Output, word for word, the lines of this listing that fall between the line with "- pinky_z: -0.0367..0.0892" and the line with "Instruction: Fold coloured", counting both of those lines, and no others.

_ _ _ _ _ _ _

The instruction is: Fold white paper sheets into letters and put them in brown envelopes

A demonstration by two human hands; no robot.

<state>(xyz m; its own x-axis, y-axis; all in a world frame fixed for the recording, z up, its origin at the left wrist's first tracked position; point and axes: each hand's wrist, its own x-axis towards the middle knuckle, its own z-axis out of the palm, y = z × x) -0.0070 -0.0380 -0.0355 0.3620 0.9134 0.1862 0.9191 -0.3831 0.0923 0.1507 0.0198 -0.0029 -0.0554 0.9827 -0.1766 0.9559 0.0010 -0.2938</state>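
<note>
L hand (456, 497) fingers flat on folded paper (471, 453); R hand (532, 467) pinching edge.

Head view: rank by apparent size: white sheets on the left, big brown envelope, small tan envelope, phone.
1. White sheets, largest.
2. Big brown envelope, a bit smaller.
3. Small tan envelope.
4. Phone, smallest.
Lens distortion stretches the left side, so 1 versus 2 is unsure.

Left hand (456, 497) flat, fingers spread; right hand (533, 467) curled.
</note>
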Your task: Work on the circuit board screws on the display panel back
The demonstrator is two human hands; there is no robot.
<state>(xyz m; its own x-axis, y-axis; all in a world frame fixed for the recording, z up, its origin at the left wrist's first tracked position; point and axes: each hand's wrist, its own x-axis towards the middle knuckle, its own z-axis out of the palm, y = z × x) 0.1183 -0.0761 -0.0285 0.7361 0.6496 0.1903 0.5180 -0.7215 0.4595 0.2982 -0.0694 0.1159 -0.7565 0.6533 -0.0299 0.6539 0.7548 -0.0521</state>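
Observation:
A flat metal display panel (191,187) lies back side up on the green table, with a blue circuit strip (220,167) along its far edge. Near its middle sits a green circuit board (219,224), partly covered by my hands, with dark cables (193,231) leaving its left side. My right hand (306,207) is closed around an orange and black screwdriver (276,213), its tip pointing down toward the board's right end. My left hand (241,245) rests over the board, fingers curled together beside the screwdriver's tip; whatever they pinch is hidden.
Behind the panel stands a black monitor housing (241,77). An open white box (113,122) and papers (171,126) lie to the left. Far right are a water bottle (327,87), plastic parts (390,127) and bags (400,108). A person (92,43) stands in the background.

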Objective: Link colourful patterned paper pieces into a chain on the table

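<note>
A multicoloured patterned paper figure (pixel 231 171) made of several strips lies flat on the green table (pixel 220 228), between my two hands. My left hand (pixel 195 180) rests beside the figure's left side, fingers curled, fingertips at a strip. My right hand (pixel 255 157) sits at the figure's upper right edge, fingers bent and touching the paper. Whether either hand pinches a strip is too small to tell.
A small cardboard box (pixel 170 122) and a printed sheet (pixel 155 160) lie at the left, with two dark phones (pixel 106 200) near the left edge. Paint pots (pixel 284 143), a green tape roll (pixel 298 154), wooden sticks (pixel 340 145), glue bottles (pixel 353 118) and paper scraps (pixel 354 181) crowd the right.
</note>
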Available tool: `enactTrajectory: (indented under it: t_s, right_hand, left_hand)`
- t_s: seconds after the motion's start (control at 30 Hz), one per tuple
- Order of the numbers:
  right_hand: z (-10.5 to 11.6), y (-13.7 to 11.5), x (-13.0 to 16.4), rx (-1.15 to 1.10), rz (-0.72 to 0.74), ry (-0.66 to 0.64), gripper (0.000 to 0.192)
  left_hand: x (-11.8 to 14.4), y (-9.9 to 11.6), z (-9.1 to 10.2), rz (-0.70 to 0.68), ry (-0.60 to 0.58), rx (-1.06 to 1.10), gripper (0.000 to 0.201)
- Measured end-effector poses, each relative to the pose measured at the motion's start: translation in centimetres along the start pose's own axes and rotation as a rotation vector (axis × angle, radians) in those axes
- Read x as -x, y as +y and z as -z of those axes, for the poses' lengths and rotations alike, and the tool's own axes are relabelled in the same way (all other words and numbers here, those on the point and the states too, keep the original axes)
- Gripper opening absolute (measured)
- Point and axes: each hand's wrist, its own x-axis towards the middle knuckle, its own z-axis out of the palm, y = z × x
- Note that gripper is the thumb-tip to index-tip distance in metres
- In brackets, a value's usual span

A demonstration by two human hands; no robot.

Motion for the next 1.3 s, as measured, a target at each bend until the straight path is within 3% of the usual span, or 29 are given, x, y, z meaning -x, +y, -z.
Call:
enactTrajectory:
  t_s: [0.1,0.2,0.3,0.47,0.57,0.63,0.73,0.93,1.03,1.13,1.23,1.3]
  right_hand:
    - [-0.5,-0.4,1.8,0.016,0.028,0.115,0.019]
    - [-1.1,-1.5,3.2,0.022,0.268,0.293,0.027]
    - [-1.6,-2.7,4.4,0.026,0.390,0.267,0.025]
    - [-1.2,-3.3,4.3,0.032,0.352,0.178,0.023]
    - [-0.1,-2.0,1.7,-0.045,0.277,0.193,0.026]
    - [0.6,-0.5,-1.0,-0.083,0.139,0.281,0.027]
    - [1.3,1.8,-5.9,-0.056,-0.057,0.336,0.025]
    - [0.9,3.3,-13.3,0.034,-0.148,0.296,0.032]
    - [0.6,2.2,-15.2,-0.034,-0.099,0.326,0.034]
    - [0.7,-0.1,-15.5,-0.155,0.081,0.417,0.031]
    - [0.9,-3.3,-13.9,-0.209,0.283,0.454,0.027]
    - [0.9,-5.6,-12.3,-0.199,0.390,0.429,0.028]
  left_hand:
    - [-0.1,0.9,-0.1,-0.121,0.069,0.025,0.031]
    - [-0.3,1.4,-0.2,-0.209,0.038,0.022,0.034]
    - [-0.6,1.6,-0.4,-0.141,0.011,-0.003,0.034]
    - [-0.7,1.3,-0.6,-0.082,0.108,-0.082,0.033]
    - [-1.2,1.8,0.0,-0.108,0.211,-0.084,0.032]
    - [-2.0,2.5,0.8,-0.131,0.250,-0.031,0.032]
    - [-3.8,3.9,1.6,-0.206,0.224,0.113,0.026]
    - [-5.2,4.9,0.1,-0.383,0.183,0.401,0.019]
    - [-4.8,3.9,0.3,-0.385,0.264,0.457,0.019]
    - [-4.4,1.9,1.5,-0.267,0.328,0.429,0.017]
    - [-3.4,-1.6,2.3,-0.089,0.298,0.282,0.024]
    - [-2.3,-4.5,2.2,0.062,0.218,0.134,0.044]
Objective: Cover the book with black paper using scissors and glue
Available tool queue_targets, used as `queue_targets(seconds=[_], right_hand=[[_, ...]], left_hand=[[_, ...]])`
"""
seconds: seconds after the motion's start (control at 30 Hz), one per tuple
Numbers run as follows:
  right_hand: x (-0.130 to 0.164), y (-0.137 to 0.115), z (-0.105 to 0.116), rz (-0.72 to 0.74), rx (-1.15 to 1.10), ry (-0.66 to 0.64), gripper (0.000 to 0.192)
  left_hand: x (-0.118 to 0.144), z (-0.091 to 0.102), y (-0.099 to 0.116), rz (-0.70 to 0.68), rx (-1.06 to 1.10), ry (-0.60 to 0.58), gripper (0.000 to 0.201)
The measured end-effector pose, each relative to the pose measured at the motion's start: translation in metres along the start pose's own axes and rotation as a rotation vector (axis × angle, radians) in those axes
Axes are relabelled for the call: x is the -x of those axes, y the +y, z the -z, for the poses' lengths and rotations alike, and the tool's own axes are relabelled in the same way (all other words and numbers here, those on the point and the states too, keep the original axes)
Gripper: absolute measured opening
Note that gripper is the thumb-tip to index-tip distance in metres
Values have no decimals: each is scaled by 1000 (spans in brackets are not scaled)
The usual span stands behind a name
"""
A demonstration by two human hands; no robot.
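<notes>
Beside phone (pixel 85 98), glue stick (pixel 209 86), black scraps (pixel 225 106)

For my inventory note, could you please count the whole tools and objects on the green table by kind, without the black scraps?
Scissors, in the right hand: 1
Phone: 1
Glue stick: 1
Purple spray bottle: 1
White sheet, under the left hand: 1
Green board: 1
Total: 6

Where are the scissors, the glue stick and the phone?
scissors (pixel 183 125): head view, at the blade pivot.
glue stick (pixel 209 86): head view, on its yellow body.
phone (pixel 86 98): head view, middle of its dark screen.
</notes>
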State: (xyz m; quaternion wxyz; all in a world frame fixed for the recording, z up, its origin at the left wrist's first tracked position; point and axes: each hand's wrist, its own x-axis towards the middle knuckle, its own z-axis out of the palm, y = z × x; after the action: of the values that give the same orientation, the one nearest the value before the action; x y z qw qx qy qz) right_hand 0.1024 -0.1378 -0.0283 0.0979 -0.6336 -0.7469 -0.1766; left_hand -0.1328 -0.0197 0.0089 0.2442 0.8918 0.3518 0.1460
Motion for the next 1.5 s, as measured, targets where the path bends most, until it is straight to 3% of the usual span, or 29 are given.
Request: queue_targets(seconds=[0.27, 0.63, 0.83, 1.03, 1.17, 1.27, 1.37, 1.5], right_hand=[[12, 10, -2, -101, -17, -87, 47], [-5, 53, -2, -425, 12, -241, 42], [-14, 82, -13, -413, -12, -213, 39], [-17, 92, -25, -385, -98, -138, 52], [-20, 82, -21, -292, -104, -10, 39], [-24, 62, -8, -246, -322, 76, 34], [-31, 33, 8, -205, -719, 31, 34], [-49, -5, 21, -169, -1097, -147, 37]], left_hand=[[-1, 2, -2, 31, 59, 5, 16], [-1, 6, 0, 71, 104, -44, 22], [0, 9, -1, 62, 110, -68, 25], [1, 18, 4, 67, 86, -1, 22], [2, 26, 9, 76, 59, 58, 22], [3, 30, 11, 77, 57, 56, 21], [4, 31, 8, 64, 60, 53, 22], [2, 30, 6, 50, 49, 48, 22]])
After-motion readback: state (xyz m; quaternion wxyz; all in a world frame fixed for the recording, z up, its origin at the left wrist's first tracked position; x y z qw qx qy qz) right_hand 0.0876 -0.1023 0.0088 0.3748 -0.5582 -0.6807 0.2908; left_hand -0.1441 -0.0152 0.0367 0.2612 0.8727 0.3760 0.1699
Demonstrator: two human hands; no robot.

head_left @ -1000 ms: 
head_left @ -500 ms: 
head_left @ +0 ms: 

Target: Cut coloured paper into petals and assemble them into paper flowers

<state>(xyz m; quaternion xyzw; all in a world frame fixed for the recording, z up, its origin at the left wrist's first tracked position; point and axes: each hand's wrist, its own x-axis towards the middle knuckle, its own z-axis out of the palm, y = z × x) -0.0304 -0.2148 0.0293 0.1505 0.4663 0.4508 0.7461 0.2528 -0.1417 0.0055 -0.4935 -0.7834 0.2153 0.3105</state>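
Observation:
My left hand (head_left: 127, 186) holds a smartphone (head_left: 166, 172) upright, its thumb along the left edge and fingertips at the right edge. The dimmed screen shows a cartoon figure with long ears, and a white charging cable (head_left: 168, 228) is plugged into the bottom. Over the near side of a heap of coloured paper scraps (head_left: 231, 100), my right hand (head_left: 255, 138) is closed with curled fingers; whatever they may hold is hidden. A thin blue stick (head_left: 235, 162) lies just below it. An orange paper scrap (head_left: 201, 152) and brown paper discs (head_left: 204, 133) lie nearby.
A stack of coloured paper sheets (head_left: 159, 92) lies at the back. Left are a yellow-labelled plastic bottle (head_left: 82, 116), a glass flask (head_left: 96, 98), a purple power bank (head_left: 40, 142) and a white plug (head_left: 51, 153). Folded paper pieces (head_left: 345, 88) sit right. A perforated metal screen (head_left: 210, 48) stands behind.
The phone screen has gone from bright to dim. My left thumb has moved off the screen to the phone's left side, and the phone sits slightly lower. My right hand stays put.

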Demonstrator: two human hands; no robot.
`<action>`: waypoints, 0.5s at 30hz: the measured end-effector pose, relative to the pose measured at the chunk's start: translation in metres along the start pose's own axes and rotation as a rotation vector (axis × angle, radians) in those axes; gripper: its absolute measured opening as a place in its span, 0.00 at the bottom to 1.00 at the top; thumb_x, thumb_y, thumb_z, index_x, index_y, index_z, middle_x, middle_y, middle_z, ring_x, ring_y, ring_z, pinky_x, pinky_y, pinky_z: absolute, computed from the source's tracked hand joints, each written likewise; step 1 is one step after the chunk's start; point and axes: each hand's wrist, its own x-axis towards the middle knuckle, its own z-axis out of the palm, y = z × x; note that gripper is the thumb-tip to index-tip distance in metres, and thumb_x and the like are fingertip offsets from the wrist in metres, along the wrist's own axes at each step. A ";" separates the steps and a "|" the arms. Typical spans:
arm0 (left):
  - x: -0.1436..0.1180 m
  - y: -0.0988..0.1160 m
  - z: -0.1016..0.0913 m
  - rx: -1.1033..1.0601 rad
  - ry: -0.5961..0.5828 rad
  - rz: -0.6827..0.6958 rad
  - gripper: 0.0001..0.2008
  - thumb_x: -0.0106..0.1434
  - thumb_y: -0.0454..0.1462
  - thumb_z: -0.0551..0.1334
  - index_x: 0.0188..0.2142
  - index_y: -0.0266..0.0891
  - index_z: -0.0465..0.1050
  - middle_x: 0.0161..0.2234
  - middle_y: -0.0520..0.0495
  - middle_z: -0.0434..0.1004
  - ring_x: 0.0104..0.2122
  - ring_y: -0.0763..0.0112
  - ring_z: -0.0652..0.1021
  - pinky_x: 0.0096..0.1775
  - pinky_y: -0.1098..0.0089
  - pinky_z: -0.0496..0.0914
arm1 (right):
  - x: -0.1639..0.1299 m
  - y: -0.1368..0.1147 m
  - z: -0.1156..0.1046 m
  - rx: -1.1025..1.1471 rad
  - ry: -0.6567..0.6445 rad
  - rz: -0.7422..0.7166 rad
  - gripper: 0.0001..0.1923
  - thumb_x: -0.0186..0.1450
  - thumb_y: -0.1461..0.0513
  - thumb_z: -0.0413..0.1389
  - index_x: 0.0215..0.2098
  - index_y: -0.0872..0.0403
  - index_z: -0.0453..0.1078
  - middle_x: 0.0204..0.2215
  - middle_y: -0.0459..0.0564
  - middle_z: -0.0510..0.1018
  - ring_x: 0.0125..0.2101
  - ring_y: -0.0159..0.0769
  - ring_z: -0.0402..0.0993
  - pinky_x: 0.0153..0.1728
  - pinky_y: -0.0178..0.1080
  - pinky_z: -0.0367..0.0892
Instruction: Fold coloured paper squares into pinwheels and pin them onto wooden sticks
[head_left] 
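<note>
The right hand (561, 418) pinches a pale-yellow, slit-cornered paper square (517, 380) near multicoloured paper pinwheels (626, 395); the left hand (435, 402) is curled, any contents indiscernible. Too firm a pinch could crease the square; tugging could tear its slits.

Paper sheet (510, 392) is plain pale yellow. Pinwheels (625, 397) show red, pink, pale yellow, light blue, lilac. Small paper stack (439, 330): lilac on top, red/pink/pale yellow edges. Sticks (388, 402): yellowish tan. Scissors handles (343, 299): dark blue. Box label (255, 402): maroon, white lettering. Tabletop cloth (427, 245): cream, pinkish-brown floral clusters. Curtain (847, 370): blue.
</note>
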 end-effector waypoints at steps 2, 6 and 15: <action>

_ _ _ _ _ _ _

**EXERCISE ANSWER**
  - pinky_z: -0.0367..0.0892
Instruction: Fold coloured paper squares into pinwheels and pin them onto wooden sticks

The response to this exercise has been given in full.